Pakistan Tehreek-e-Insaf (PTI) Chairman Imran Khan has also jumped into the discussion on Federally Administered Tribal Areas’ (FATA) reforms and has said that a merger into Khyber Pakhtunkhwa was the only permanent solution to FATA’s problems. He was speaking at a press conference following the suicide attacks in Fata’s Mohmand Agency as well as Peshawar earlier in the day that left three dead in total. “The war in the last ten years has left tribal areas in ruins. The region is massively underdeveloped and needs to be integrated into the mainstream,” the PTI chief said. He added that the Centre, Khyber Pakhtunkhwa and FATA would have to sit together to decide the merger, adding that the change should be gradual so that the people of FATA can accept the change.

Khan also recommended that the utilisation of funds in FATA should also be jointly decided by the Centre, KP and FATA, and should be spentthrough the local government system. Meanwhile, Khan asserted the menace of terrorism would be curbedsoon, and the nefarious designs of anti-state elements would be foiled. The country has been hit by four terrorist attacks in past few days, which is a stark reminder of the plight of internally displaced persons who have lived in refugee camps for years amid the army’s fight against the terrorist groups in FATA. As soon as that is done “terrorism from Fata that is infiltrating into settled areas can be curbed,” Imran reiterated.

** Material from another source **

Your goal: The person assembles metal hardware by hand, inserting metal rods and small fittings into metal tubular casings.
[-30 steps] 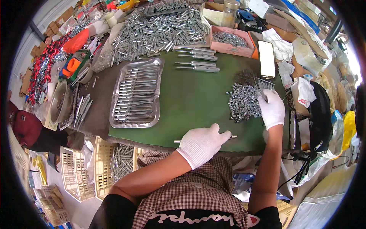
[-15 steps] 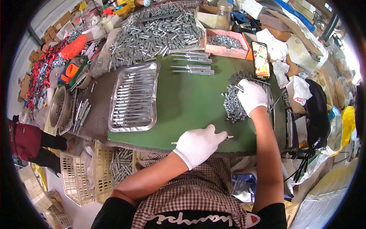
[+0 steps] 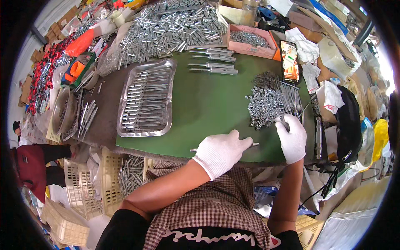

Over the years, several committees have been formed to deal with the FATA issues, but none of them has been able to bear any fruit. In recent times, however, the committee established by the current government has outlined the measures to merge the region into Khyber Pakhtunkhwa as well as bringingit at par with other provinces. The abolishment of FCR is one of the primary demands of the locals.

Meanwhile, the government seemed to have succumbed to the pressure of its allies in JUI-F, and the process of FATA reforms has resulted in a standstill, amid massive outcry from the locals as well as the opposition members in the parliament.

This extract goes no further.